For International Women’s Day 2025, we highlight two of the library’s electronic resources which can provide an insight into women’s lives in the nineteenth and twentieth centuries.  

Women's Studies Archives: Voice and Vision

Women’s Studies Archives: Voice and Vision can be searched to find primary sources covering the nineteenth and twentieth centuries. Many of the magazines, journals and periodicals available here were written by women, rather than for women. Themes of this resource include: the abolition of slavery, political activism, domestic service, education, health and hygiene, divorce and social reform. Students and staff from the Faculty of Engineering, might like to read an article from the journal “The Woman Engineer” from 1919 about the training of civil engineers.  

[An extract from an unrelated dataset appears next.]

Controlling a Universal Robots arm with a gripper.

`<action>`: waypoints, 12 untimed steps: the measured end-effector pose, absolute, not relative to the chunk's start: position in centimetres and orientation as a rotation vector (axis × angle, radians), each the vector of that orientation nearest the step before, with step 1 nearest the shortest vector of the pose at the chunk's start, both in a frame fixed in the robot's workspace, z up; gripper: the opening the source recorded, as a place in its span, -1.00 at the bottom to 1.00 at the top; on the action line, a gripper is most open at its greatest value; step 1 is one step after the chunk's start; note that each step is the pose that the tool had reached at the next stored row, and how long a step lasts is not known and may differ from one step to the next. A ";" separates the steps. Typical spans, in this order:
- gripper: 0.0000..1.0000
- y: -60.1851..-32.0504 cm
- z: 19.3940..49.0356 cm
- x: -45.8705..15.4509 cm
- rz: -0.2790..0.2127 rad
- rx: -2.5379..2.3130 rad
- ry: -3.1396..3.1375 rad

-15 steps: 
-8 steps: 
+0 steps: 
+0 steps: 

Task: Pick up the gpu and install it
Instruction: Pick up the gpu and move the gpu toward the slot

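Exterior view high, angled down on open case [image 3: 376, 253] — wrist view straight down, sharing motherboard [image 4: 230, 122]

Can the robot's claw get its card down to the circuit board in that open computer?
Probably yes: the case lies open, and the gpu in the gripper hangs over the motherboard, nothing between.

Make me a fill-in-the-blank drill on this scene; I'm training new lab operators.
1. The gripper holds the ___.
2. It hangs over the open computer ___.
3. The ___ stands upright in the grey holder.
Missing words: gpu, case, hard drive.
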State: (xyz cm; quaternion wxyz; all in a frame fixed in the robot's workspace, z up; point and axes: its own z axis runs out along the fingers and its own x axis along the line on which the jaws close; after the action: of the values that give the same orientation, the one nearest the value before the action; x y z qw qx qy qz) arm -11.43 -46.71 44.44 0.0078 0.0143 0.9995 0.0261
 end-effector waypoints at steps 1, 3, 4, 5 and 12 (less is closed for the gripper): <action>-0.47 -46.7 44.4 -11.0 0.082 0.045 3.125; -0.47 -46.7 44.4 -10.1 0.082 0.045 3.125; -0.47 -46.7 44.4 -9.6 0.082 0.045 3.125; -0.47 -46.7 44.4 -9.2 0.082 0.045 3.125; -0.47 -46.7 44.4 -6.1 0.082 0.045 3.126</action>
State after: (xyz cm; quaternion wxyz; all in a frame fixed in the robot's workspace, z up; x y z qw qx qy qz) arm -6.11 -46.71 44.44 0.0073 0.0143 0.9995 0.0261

As well as periodical content, this resource provides access to a range of personal papers from social reformers, suffragists, those involved in the temperance movement and pacifists in the UK and America. Twentieth century materials can be found in the collections of the Equal Opportunities Commission (1962-2007) and the Women’s National Commission (1916-2010).  

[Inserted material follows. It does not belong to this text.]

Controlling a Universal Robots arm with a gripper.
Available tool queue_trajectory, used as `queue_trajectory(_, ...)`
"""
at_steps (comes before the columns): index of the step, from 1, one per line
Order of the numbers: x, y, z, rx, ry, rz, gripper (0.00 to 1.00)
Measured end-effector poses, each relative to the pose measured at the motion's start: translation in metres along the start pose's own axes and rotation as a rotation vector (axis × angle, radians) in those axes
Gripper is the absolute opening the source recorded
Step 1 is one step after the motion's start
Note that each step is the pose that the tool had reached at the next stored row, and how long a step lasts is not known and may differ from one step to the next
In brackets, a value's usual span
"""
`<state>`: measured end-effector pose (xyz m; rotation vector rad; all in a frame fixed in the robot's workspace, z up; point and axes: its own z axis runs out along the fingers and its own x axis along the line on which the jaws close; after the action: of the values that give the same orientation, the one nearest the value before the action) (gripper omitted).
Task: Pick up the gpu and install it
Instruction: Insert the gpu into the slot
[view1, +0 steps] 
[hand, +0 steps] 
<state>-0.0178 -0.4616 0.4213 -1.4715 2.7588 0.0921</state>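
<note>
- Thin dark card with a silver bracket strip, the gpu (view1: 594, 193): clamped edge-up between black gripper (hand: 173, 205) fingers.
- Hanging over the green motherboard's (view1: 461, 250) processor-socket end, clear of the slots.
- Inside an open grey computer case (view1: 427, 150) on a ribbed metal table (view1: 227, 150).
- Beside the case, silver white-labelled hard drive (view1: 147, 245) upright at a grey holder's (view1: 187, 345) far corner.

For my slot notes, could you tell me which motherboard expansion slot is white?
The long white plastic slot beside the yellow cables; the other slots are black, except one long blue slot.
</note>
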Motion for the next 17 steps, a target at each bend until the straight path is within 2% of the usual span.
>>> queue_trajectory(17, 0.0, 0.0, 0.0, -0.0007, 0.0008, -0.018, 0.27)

Routledge History of Feminism

Routledge History of Feminism provides access to primary and secondary sources documenting the history of feminism covering the long nineteenth century (1776-1928). You can either search or browse for materials of interest. All materials are added to one of eight subjects and an introductory essay is available for each subject. These are: 

  • education
  • empire
  • literature and writings
  • movements and ideologies
  • politics and law
  • religion and belief
  • society and culture
  • women at home

First wave feminists including Mary Wollstonecraft, Caroline Norton, the Pankhurst family, Josephine Butler, Harriet Martinea and Frances Power Cobbe are well represented.  

AM Research Skills

If you’re new to using primary sources, you might like to explore the contents of AM Research Skills. Here you will find materials to help you develop skills in approaching and analysing primary sources. You can develop your skills by exploring a theme, such as the study of resources relating to gender, or you can enhance your skills in analysing specific resources including diaries, letters, photographs and more.